## Task to carry out
Beneath this task are records; state how many of their lines hold the word "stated", and nothing else.

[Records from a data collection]

○ ○ ○

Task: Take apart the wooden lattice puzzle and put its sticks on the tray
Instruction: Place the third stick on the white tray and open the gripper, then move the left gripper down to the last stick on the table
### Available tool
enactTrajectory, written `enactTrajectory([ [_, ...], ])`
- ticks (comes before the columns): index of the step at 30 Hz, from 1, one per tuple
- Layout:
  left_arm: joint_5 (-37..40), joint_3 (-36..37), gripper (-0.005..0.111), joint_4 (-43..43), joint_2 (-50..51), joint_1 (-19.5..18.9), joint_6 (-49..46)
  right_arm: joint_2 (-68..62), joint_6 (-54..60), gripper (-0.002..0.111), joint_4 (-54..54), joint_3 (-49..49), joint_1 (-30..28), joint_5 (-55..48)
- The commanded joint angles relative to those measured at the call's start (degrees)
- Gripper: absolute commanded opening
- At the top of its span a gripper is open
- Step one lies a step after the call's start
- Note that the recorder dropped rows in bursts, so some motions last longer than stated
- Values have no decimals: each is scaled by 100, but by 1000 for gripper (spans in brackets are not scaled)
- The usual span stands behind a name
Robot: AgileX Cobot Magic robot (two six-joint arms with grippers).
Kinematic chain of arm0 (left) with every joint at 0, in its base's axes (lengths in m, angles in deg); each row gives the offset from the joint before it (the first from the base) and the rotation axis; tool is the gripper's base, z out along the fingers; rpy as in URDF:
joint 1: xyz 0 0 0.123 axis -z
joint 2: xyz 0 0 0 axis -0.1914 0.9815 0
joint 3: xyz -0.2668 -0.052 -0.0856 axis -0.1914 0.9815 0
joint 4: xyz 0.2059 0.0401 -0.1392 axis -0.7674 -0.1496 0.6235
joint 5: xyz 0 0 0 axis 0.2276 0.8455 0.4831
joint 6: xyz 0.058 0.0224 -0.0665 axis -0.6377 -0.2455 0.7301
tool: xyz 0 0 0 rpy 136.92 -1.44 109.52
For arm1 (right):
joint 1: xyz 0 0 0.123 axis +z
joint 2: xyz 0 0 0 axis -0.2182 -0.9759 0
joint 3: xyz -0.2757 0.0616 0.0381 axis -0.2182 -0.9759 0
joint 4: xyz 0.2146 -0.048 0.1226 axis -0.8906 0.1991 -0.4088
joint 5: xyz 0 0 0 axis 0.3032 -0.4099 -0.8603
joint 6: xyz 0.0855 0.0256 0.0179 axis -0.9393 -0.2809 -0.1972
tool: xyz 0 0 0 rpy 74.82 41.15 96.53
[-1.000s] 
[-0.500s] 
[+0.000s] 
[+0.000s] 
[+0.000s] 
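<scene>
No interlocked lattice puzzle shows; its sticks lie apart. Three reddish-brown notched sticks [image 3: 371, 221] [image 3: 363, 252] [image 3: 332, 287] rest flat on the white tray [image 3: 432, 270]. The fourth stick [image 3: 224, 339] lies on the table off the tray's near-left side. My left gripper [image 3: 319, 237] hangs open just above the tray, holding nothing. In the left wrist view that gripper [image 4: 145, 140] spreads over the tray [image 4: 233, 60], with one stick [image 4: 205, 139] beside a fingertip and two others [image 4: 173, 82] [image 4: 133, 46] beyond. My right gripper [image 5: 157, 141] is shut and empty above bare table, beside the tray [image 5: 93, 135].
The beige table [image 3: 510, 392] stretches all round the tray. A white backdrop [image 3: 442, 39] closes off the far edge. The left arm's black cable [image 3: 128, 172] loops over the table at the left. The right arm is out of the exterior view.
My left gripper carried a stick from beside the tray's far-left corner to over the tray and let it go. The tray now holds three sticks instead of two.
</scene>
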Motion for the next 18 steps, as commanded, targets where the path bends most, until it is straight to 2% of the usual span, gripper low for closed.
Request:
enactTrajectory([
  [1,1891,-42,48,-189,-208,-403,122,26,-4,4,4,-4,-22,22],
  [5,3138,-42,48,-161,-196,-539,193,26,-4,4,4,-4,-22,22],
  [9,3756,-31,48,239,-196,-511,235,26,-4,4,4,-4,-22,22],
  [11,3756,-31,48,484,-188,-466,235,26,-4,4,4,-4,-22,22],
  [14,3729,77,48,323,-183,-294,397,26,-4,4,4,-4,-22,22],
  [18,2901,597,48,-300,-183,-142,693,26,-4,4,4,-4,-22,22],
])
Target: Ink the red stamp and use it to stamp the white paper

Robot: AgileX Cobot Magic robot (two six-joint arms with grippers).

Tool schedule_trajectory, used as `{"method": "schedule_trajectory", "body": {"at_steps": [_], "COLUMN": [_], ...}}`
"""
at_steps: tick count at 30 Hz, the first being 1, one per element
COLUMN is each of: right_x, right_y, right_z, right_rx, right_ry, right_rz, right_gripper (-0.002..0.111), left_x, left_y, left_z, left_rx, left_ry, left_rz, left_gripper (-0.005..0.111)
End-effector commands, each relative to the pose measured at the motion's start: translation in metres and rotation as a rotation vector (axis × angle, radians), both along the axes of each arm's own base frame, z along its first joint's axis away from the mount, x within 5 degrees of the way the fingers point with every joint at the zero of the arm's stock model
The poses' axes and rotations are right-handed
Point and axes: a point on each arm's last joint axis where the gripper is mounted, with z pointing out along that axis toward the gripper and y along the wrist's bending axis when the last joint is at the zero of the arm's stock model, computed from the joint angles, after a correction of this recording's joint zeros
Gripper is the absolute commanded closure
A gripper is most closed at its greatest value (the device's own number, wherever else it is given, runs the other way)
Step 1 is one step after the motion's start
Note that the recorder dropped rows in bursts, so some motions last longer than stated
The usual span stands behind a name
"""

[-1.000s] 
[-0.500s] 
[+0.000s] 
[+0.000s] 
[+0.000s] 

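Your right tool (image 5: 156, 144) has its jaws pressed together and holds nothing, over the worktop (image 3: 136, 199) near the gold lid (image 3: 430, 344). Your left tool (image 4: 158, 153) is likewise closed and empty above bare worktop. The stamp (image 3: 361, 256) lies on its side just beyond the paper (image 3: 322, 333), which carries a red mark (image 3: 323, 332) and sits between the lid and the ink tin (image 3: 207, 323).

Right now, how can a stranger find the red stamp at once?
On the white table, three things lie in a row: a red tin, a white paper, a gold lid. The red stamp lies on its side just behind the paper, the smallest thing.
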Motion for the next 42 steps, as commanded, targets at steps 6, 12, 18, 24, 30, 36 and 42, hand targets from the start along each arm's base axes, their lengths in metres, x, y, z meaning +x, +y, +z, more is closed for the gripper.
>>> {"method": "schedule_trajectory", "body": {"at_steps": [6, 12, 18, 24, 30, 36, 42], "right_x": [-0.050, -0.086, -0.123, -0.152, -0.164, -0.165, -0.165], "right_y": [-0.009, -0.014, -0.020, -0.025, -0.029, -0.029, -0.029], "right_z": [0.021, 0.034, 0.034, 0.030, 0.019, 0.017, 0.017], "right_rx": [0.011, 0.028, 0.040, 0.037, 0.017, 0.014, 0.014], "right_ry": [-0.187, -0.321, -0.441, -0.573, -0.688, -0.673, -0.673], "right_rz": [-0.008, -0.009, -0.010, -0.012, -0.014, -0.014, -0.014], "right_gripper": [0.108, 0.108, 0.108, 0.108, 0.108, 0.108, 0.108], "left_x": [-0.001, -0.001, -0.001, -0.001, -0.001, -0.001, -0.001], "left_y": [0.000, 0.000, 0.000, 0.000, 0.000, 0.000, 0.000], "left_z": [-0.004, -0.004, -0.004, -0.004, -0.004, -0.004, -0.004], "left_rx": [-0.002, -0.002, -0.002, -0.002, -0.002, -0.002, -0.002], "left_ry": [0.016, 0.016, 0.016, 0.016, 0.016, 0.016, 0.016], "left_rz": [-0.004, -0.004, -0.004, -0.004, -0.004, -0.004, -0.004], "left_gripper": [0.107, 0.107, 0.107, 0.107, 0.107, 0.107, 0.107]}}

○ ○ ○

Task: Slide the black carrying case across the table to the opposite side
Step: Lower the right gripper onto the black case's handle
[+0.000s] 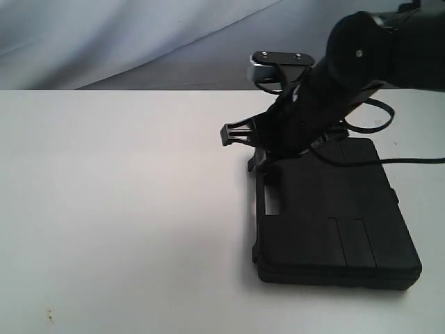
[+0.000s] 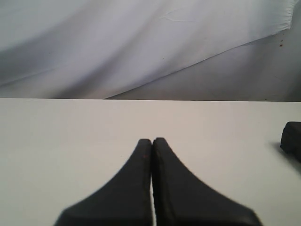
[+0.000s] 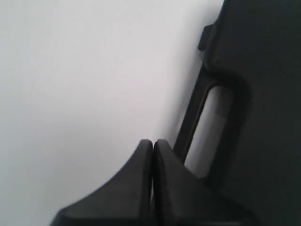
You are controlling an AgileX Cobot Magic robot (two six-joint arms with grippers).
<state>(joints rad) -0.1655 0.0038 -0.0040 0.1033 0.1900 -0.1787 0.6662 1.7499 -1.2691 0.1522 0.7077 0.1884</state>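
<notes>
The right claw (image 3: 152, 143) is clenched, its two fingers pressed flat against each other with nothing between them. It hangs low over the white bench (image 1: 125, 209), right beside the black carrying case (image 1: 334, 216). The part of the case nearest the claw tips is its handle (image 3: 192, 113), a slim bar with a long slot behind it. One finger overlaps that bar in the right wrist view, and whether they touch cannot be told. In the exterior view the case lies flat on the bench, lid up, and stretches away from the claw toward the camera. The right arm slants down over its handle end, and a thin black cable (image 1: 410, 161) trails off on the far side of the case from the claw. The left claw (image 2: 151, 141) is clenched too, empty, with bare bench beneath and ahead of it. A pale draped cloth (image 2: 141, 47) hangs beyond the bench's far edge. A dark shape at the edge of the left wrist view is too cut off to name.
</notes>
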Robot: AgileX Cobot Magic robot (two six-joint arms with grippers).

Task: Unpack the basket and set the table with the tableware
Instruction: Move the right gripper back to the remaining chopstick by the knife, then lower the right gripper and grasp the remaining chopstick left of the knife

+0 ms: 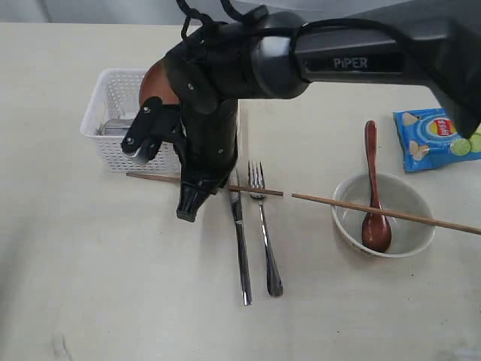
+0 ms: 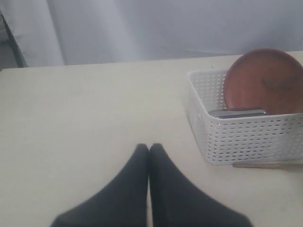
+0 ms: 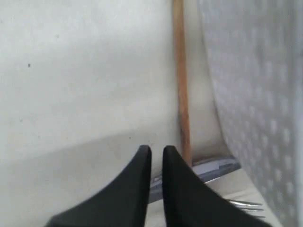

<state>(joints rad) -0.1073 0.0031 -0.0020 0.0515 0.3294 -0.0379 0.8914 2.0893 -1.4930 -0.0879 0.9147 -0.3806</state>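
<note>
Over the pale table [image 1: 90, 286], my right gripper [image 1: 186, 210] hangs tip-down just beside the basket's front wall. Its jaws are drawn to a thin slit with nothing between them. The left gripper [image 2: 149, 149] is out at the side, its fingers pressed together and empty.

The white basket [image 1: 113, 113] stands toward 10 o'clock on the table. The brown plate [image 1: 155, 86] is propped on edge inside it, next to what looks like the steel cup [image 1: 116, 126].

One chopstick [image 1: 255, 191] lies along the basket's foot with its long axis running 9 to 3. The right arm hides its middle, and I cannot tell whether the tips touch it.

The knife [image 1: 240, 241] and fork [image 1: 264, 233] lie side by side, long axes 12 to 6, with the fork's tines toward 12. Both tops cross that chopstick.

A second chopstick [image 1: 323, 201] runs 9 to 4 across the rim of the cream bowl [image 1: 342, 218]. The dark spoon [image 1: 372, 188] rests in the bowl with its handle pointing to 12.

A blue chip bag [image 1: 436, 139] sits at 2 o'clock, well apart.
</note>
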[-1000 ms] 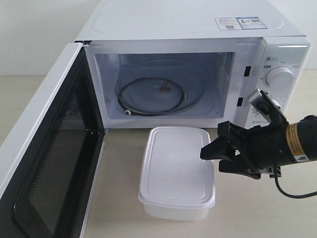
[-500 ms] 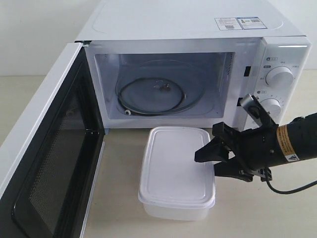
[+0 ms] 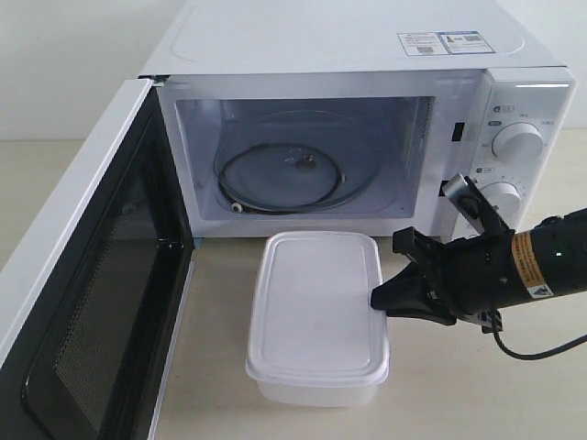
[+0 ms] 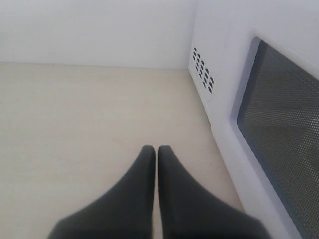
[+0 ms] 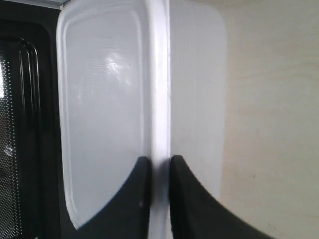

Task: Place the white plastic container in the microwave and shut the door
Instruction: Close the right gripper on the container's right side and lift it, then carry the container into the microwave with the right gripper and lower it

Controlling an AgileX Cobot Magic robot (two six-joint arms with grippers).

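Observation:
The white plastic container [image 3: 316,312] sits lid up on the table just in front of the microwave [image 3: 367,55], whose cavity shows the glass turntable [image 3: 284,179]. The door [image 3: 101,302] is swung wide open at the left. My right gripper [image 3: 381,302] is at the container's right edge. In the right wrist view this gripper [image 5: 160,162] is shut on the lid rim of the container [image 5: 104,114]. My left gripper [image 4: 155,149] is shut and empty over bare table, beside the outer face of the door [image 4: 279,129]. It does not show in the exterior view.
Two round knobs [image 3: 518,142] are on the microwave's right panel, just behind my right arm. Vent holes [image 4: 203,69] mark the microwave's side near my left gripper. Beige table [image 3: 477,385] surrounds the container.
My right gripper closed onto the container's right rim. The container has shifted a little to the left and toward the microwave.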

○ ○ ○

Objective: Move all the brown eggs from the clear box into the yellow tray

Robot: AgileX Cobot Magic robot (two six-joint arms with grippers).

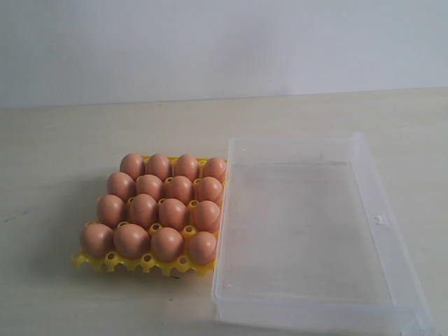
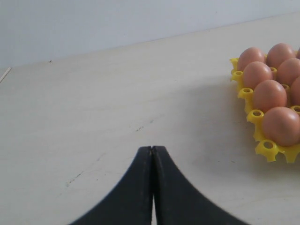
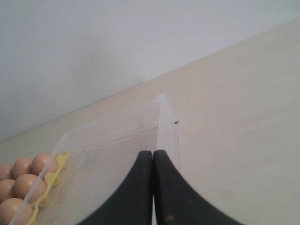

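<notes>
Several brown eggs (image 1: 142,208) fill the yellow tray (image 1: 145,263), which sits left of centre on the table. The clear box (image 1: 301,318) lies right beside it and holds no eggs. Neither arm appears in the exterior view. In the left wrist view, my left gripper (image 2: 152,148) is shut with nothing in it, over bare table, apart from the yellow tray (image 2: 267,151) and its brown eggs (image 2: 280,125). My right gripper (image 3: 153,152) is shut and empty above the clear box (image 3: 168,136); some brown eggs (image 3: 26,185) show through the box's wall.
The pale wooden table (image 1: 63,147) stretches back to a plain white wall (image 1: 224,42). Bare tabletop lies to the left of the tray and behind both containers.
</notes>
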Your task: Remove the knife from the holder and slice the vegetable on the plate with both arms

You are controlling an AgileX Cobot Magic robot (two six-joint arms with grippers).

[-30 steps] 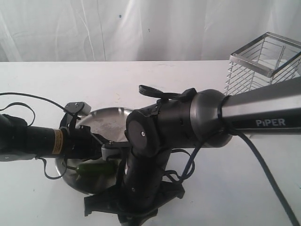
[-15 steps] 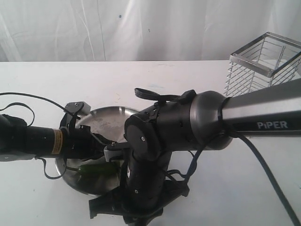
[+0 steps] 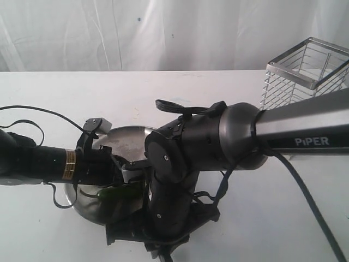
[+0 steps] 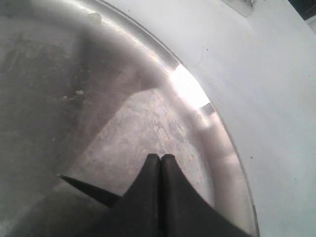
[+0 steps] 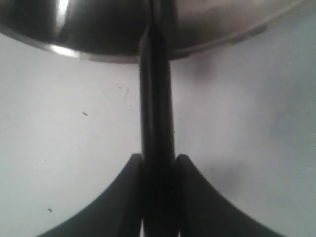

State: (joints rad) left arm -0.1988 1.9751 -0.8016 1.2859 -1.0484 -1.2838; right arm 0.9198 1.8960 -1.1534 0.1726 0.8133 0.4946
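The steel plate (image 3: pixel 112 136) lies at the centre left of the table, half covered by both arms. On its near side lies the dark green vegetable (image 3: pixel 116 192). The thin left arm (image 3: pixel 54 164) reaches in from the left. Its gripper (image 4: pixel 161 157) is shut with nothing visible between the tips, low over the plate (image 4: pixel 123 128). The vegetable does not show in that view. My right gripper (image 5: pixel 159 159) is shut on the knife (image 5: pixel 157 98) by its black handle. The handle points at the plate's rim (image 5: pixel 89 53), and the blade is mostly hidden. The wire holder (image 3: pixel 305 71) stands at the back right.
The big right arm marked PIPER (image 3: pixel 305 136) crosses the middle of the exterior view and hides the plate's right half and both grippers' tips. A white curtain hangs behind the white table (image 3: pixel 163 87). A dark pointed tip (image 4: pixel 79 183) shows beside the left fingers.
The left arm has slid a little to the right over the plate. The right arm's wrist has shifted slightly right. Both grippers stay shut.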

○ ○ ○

## Exercise response
2